In May 1985, DeLarm, represented by plaintiff, was acquitted on the charges of death by auto. In July, DeLarm was acquitted in municipal court of driving on the revoked list, but convicted and fined for careless driving arising from the same incident. Subsequently, in September 1985, still represented by plaintiff, DeLarm appeared before a hearing officer of the *179 Division of Motor Vehicles and obtained restoration of his driving privileges which had been suspended.

Shortly after receiving plaintiff's bill for services rendered, DeLarm filed a petition for bankruptcy and received a discharge several months later. He made only $581.70 in payments to plaintiff for its services rendered in all proceedings.

According to defendant, she had no discussions with Hamilton about the payment of fees. She testified that Hamilton would ask DeLarm for "money for certain things, and then Ken got the money from his father." She further denied telling Hamilton that he would be paid or not to worry about payment. While Hamilton recalled discussing an hourly rate, he didn't testify as to any agreement with defendant, and there was no written agreement.
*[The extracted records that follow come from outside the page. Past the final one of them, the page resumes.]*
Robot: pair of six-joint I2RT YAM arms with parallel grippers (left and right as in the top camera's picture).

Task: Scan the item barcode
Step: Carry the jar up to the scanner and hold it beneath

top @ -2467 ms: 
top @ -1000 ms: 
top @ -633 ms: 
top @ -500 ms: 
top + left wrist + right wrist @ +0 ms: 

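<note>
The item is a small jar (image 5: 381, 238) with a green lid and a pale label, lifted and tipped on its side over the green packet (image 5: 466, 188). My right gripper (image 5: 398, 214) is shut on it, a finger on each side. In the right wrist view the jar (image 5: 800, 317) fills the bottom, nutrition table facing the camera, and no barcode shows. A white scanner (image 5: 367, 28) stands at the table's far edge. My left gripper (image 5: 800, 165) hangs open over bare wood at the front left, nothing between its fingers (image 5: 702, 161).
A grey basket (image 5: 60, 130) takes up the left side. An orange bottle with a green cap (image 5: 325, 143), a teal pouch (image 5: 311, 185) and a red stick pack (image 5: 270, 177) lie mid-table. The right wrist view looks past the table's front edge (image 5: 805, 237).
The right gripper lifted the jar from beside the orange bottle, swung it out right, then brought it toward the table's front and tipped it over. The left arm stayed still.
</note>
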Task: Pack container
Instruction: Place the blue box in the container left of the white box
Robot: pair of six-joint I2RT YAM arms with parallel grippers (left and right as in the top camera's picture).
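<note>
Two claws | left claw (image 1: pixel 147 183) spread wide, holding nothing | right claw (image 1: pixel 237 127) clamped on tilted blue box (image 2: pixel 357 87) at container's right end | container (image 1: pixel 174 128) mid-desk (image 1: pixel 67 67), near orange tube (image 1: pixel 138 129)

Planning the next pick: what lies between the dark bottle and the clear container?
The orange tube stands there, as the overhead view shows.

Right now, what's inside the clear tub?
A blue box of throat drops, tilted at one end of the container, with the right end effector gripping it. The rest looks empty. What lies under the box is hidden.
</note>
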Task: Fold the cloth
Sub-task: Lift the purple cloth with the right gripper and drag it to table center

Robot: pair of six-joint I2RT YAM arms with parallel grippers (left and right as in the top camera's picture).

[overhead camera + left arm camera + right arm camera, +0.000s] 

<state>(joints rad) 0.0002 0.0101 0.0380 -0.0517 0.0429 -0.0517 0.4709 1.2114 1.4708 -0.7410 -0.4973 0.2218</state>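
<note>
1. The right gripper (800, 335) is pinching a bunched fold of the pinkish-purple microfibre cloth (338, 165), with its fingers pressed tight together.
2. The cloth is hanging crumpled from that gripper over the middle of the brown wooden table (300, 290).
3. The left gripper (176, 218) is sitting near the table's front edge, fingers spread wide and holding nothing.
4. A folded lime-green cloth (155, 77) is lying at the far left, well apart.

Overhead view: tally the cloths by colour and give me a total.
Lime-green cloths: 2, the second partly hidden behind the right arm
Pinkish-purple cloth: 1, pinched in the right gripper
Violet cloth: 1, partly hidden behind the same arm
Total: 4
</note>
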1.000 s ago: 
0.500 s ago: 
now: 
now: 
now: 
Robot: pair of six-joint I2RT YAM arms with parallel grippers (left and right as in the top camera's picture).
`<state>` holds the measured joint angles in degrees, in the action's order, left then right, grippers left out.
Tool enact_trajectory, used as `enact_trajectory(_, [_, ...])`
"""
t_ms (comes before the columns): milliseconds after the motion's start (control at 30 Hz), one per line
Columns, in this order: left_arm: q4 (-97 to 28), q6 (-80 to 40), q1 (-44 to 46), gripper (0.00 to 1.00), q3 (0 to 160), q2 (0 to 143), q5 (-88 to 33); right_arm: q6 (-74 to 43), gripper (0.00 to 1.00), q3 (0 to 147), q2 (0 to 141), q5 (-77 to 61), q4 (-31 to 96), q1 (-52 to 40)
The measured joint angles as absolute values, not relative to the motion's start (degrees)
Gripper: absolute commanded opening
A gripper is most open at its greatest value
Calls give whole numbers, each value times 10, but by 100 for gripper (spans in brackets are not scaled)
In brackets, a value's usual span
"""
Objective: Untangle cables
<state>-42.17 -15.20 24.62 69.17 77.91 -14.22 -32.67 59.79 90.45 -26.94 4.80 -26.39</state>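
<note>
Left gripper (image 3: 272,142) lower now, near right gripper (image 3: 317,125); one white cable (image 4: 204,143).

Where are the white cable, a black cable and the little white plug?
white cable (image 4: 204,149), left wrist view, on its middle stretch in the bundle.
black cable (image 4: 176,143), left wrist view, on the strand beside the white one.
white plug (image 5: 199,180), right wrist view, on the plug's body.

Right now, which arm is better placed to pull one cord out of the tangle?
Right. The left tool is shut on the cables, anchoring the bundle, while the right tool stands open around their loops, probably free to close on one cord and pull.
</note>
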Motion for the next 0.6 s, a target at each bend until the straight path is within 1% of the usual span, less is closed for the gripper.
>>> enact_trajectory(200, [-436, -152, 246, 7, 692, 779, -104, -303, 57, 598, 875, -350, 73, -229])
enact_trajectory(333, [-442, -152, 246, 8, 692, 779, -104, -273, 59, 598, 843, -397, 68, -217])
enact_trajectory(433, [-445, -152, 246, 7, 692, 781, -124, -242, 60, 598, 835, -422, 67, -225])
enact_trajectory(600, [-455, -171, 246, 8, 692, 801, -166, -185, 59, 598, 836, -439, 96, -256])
He did testify that she was "ecstatic" about the representation because of the impact incarceration would have had on the family's economic and emotional well-being.

On September 15, 1987, plaintiff sent defendant a copy of the bill with a covering letter that stated, in part, as follows:

Your outstanding balance with regard to the criminal action as stated in the statement attached is $10,853.58. Your outstanding balance with respect to the matrimonial action is $520.80. It is my understanding that you are the initial contact with this firm and that at that time you did promise to pay all amounts incurred in the representation of your family.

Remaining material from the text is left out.